__TO DO__
Restate word for word the lines that run from the one containing "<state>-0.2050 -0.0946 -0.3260" to the last line of the data, both ends included.

__SUPPLIED DATA__
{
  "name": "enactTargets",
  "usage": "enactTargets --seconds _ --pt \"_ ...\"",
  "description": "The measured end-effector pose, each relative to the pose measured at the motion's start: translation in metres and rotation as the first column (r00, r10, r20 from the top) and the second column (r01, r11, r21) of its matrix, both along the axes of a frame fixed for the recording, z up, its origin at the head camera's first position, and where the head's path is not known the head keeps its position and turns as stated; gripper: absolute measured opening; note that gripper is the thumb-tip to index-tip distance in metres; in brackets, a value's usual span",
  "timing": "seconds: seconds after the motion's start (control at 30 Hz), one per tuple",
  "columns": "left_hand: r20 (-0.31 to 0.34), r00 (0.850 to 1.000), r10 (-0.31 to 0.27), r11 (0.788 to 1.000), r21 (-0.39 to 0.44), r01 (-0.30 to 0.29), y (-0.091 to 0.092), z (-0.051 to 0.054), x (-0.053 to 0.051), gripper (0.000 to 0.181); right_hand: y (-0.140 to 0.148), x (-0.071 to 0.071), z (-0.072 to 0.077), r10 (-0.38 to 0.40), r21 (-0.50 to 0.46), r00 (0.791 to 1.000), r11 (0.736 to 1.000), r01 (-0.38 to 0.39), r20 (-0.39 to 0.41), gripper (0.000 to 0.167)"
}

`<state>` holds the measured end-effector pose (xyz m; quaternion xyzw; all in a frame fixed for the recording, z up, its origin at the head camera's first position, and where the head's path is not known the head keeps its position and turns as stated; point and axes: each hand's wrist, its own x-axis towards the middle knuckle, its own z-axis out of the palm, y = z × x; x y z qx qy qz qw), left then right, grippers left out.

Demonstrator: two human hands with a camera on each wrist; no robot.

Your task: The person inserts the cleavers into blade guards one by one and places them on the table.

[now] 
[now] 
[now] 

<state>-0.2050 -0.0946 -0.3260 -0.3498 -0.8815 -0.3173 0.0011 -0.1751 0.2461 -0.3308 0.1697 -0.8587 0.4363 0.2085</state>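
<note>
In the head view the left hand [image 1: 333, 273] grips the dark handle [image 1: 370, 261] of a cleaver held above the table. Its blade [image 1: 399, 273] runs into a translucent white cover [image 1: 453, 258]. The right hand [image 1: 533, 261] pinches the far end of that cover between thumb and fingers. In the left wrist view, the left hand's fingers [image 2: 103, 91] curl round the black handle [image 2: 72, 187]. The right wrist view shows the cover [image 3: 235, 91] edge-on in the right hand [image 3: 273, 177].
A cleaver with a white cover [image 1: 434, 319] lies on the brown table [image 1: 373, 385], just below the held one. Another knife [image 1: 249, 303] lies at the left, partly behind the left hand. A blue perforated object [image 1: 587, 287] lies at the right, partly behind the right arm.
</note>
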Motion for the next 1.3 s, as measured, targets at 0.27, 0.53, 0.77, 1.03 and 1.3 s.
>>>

__SOLUTION FOR THIS EXERCISE__
<state>-0.2050 -0.0946 -0.3260 -0.3498 -0.8815 -0.3173 0.0011 -0.1751 0.2461 -0.3308 0.1697 -0.8587 0.4363 0.2085</state>
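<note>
In the head view the left hand [image 1: 333, 273] grips the dark handle [image 1: 370, 261] of a cleaver held above the table. Its blade [image 1: 399, 273] runs into a translucent white cover [image 1: 453, 258]. The right hand [image 1: 533, 261] pinches the far end of that cover between thumb and fingers. In the left wrist view, the left hand's fingers [image 2: 103, 91] curl round the black handle [image 2: 72, 187]. The right wrist view shows the cover [image 3: 235, 91] edge-on in the right hand [image 3: 273, 177].
A cleaver with a white cover [image 1: 434, 319] lies on the brown table [image 1: 373, 385], just below the held one. Another knife [image 1: 249, 303] lies at the left, partly behind the left hand. A blue perforated object [image 1: 587, 287] lies at the right, partly behind the right arm.
</note>
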Motion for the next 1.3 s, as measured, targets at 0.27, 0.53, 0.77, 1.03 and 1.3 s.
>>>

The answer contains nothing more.